• **PROBLEM TO SOLVE**
Set the images aside and retype the whole listing exactly.

• **AVAILABLE DATA**
===

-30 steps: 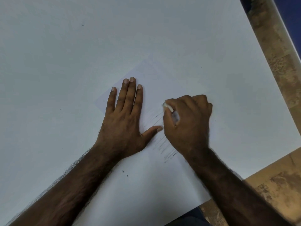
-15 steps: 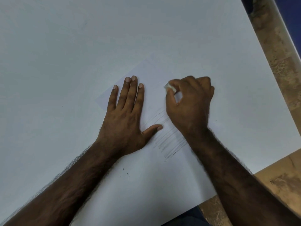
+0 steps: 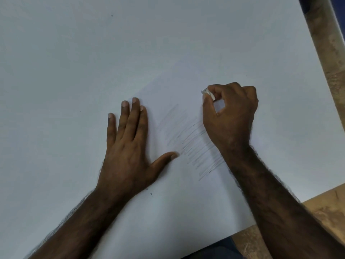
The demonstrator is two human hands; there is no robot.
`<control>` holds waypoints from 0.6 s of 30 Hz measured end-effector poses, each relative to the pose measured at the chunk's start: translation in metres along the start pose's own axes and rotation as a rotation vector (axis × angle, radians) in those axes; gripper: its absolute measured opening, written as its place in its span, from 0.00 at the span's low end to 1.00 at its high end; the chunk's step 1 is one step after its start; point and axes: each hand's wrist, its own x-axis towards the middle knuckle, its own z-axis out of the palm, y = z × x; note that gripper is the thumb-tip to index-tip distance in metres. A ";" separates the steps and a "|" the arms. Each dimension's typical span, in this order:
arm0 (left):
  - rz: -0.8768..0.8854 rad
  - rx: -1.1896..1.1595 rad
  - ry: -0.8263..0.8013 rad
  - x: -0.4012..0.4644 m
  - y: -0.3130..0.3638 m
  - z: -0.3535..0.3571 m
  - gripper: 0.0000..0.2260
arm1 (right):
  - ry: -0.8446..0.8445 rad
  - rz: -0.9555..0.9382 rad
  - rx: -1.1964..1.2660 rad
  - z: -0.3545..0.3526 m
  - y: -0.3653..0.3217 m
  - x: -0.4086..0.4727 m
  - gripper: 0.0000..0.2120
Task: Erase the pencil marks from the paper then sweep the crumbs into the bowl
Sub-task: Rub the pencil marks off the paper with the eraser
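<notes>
A white sheet of paper [image 3: 179,90] lies on the white table [image 3: 74,53], its edges faint against the surface. Slanted grey pencil marks [image 3: 194,144] cover its middle, fainter toward the upper left. My left hand [image 3: 128,144] lies flat on the paper's left part, fingers together and thumb spread toward the marks. My right hand [image 3: 229,116] is closed around a small white eraser [image 3: 208,93], which sticks out between thumb and forefinger at the far end of the marks. No bowl is in view.
Two tiny dark specks [image 3: 150,193] lie on the table near my left wrist. The table's right edge runs along a brown mottled floor [image 3: 332,75], and its near corner ends at bottom right. A dark blue strip shows at top right.
My right hand has slid the eraser away from me, up along the marks, uncovering more pencil lines below it. My left hand has stayed flat in place.
</notes>
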 end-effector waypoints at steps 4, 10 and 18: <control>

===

• **TASK OUTPUT**
-30 steps: 
-15 steps: 
+0 steps: 
The demonstrator is two human hands; there is no robot.
`<control>` holds waypoints from 0.6 s of 30 Hz measured end-effector poses, each relative to the pose measured at the chunk's start: translation in metres along the start pose's own axes and rotation as a rotation vector (axis × angle, radians) in those axes; gripper: its absolute measured opening, written as its place in its span, from 0.00 at the span's low end to 1.00 at its high end; the chunk's step 1 is one step after its start; point and axes: each hand's wrist, its own x-axis towards the middle knuckle, its own z-axis out of the palm, y = z × x; note that gripper is the thumb-tip to index-tip distance in metres. A ";" separates the steps and a "|" the arms. Each dimension's typical span, in this order:
arm0 (left):
  - rz: -0.8768..0.8854 rad
  - rx: -1.1896..1.1595 rad
  - ry: -0.8263..0.8013 rad
  - x: -0.4012..0.4644 m
  - y: -0.3130..0.3638 m
  - z: -0.3535..0.3571 m
  - gripper: 0.0000..0.2260
arm1 (right):
  - ry: -0.8446..0.8445 rad
  - rz: -0.9555..0.9382 rad
  - rx: -1.1964..1.2660 rad
  - z: -0.3545..0.3526 m
  - y: -0.3653..0.3217 m
  - x: -0.4086..0.4727 m
  - gripper: 0.0000..0.2120
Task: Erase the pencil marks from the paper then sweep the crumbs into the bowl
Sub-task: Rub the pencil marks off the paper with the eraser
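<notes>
A white sheet of paper [image 3: 179,90] lies on the white table [image 3: 74,53], its edges faint against the surface. Slanted grey pencil marks [image 3: 194,144] cover its middle, fainter toward the upper left. My left hand [image 3: 128,144] lies flat on the paper's left part, fingers together and thumb spread toward the marks. My right hand [image 3: 229,116] is closed around a small white eraser [image 3: 208,93], which sticks out between thumb and forefinger at the far end of the marks. No bowl is in view.
Two tiny dark specks [image 3: 150,193] lie on the table near my left wrist. The table's right edge runs along a brown mottled floor [image 3: 332,75], and its near corner ends at bottom right. A dark blue strip shows at top right.
My right hand has slid the eraser away from me, up along the marks, uncovering more pencil lines below it. My left hand has stayed flat in place.
</notes>
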 end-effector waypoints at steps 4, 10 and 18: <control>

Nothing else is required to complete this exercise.